> [The problem]:
Your job is to copy every line in the material containing the word "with".

> [Supplied information]:
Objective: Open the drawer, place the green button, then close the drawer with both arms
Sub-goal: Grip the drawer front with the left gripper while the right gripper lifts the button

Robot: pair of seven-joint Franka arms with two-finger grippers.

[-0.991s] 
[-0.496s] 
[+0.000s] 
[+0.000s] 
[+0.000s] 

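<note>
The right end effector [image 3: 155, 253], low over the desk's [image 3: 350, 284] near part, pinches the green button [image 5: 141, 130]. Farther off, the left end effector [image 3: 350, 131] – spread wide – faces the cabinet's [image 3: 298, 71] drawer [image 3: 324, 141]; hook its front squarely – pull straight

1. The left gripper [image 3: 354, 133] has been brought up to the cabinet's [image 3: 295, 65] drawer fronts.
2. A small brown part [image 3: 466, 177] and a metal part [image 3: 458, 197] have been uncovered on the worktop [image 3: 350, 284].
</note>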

> [Result]:
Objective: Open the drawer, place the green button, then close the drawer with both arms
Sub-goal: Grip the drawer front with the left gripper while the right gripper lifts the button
Robot: pair of seven-joint Franka arms with two-finger grippers.

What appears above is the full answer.